ABOUT THIS EXERCISE: Whenever a line in the data holds the string "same", pull that line out.

Saved entries:
####

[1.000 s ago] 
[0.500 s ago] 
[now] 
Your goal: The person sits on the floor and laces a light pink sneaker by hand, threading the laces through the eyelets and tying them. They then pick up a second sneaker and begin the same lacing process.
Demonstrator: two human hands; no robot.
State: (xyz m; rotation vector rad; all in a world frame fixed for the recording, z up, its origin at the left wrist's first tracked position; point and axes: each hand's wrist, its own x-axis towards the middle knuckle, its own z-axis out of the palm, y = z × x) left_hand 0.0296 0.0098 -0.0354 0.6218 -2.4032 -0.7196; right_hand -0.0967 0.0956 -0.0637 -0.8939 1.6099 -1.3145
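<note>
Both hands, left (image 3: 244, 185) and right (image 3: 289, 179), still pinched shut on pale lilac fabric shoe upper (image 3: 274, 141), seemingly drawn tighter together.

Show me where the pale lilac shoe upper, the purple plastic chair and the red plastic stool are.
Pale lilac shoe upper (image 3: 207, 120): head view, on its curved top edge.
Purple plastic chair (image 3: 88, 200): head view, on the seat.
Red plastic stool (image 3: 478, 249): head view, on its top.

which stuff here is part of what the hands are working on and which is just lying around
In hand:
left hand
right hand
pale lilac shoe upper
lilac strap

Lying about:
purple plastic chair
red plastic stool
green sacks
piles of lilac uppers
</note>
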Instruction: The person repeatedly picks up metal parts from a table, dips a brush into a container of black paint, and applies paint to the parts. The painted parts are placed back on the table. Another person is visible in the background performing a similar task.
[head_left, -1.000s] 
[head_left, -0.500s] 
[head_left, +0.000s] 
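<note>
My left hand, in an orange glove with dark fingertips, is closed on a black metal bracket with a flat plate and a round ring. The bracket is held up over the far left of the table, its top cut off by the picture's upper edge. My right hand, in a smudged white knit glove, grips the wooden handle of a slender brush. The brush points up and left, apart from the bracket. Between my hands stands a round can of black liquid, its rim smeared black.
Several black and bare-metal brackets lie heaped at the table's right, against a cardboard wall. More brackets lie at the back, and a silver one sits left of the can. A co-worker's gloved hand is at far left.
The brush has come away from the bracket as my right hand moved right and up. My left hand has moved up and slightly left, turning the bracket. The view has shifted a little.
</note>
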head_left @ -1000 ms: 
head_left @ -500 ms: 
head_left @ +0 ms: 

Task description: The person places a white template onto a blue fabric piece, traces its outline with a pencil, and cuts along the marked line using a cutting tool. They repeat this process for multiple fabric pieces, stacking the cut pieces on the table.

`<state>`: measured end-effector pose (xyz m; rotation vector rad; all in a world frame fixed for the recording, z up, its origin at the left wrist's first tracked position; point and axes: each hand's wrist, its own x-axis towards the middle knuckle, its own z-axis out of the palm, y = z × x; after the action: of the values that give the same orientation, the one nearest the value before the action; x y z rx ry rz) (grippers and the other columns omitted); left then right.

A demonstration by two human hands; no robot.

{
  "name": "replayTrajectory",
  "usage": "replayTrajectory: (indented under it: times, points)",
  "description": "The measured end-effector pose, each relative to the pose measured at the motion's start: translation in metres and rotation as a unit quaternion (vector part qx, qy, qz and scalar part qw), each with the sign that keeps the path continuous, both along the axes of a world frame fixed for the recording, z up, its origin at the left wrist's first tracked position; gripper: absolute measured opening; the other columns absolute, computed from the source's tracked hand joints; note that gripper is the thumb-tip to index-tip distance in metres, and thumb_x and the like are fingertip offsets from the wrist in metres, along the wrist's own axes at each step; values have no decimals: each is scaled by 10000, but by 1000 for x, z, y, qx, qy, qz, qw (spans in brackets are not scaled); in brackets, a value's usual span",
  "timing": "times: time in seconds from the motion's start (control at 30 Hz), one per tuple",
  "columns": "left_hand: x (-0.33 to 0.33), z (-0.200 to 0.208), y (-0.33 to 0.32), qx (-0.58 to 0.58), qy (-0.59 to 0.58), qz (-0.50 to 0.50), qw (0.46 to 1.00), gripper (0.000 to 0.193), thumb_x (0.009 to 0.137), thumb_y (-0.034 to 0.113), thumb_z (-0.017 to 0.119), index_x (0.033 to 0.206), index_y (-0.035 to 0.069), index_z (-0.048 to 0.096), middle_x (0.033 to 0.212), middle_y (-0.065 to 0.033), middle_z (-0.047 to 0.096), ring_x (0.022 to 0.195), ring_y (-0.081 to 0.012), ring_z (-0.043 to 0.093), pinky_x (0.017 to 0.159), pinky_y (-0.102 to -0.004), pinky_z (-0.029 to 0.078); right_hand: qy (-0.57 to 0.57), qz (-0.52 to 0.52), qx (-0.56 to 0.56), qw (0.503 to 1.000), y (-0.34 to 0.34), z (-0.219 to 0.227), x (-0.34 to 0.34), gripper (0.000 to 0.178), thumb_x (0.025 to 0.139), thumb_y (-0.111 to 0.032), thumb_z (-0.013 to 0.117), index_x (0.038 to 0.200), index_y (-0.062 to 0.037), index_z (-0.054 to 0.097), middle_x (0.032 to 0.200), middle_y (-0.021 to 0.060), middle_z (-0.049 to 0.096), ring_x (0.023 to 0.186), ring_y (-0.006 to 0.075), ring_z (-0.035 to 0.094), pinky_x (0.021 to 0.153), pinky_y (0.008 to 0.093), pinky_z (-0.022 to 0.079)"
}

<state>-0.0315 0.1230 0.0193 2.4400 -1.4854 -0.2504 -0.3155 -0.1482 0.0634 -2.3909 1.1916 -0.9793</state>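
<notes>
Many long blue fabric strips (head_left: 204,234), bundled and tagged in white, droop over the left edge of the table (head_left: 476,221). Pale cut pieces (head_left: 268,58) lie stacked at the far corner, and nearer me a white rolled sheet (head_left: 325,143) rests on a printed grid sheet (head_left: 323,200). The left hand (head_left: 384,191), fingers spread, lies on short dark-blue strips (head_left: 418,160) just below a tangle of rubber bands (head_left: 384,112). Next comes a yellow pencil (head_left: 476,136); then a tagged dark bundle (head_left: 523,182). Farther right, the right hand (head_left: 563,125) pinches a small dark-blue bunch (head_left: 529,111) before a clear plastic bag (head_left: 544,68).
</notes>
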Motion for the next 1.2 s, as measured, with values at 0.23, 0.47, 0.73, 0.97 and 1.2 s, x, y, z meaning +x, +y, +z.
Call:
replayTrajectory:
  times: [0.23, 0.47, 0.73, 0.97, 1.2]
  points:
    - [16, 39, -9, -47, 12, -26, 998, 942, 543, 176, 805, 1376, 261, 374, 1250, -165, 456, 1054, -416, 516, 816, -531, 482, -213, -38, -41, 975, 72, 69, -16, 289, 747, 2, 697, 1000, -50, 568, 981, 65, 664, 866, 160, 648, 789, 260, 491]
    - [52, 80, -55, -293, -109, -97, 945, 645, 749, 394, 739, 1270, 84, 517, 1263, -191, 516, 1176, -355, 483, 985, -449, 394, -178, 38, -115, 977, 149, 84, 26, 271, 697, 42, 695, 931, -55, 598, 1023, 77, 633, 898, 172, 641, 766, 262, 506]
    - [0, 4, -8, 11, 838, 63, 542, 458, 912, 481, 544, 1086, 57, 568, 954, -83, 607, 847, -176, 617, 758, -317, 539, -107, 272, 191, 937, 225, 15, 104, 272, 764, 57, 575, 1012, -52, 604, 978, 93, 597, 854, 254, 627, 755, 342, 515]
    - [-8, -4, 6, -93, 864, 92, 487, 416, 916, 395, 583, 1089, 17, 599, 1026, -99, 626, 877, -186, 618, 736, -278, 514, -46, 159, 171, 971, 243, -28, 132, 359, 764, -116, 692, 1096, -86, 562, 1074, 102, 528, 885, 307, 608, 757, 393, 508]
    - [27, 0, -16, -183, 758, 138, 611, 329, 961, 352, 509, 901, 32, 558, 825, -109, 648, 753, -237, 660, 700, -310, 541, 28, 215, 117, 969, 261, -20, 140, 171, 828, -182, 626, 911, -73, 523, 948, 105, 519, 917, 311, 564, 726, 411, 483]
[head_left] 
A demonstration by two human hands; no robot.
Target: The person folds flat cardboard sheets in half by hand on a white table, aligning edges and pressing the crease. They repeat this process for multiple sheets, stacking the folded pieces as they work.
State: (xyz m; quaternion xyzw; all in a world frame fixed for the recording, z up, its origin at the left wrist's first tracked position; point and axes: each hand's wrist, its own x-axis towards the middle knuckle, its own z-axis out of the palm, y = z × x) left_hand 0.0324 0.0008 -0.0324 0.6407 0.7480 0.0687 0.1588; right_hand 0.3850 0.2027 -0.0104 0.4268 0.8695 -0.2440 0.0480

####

WRITTEN REPLY:
Your goal: The person sits on the floor and laces a light pink sneaker by hand, threading the laces through the eyelets and tying them. They then pick up a second sneaker and begin the same lacing process.
`<state>`: measured end-effector pose (xyz m; rotation vector rad; all in a world frame fixed for the recording, z up, its origin at the left wrist's first tracked position; point and axes: each hand's wrist, its own x-axis towards the middle knuckle, its own z-axis out of the palm, y = z × x; after the action: of the values that give the same orientation, the one nearest the value before the action; x y z rx ry rz) (grippers and the other columns omitted); left then right.

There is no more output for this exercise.